→ Activity:
Check each line of the data for "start" and select those that have it.

/---

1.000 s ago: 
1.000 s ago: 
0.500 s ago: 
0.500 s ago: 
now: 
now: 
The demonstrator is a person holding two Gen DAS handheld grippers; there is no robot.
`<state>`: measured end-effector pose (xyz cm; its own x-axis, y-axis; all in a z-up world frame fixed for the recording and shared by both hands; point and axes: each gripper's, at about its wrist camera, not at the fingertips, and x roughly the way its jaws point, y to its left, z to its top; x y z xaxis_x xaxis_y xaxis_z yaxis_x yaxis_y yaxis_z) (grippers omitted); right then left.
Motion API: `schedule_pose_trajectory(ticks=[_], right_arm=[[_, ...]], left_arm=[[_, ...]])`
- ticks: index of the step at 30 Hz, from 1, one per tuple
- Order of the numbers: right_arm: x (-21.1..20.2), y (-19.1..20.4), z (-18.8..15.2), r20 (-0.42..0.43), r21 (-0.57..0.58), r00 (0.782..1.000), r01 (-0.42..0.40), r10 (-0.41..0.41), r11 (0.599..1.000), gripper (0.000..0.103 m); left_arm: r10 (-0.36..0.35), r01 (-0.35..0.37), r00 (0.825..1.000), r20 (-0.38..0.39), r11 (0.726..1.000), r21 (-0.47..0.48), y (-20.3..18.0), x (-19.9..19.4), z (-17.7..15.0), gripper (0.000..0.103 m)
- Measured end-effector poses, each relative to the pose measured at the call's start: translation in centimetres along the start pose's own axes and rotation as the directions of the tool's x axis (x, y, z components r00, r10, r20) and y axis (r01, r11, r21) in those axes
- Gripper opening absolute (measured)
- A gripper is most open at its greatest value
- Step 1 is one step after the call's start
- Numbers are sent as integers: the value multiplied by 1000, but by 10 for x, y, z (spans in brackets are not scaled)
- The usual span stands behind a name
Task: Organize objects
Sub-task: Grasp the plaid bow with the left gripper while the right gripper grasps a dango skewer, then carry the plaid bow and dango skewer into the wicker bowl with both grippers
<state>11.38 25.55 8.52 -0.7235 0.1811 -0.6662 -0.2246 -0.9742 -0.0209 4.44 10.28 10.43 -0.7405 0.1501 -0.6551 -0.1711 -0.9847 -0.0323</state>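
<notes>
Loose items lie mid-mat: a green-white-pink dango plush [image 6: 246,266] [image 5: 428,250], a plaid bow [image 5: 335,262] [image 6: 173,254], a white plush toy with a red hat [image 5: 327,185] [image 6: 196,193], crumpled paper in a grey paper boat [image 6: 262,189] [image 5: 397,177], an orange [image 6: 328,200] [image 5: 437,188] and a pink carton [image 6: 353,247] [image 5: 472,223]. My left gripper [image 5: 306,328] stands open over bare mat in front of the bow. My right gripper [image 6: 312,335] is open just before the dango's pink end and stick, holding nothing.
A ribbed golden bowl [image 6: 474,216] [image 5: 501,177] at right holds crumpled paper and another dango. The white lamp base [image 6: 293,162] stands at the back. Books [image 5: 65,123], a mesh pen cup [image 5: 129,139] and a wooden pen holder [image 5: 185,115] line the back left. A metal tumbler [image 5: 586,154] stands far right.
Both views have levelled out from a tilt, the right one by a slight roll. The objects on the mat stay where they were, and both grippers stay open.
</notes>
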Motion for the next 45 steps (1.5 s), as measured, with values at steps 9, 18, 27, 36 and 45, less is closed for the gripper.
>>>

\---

→ Answer to the problem:
- Measured end-effector poses, each relative to the pose measured at the call's start: translation in centimetres along the start pose's own axes and rotation as the directions of the tool's x axis (x, y, z components r00, r10, r20) and y axis (r01, r11, r21) in those axes
- Step 1 is one step after the call's start

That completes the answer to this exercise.